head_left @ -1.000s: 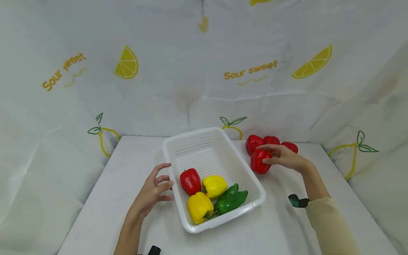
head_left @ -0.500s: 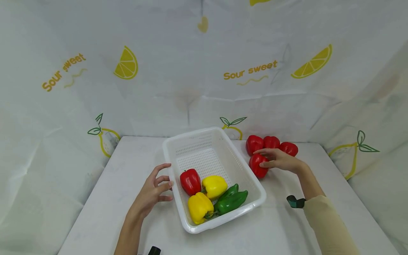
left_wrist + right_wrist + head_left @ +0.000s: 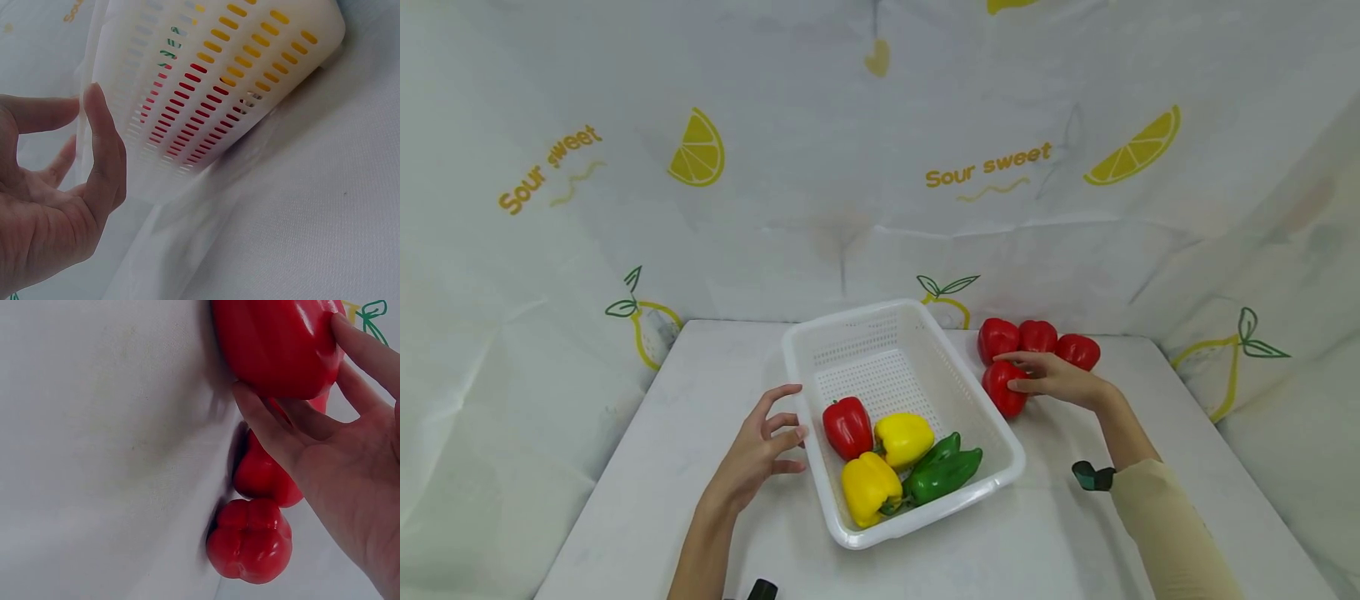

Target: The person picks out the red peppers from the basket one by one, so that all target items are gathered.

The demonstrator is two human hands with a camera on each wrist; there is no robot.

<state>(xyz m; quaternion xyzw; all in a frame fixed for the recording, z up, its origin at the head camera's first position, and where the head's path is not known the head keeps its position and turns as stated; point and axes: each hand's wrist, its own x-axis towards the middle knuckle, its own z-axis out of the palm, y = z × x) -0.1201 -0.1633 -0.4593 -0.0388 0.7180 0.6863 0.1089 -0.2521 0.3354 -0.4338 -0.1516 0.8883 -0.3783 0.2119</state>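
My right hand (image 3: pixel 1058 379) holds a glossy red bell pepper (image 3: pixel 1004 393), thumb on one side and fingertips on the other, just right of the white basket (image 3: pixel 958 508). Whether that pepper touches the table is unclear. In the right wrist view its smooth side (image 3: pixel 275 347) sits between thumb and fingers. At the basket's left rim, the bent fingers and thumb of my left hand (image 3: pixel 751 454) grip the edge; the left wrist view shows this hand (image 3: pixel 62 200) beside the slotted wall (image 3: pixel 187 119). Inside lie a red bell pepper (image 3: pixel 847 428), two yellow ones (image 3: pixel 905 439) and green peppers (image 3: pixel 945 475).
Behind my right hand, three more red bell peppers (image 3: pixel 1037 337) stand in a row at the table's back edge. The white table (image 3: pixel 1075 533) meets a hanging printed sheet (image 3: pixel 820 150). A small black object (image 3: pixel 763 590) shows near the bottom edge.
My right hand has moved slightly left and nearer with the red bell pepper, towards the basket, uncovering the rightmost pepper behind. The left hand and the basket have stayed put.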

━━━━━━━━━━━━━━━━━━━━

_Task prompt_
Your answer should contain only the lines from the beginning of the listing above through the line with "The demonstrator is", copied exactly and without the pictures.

_Exercise solution_
head_left @ -1.000s: 
head_left @ -0.500s: 
left_wrist + right_wrist + head_left @ +0.000s: 

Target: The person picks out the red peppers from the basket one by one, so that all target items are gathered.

The demonstrator is two human hands with a camera on each wrist; there is no robot.

At this point, the answer is complete.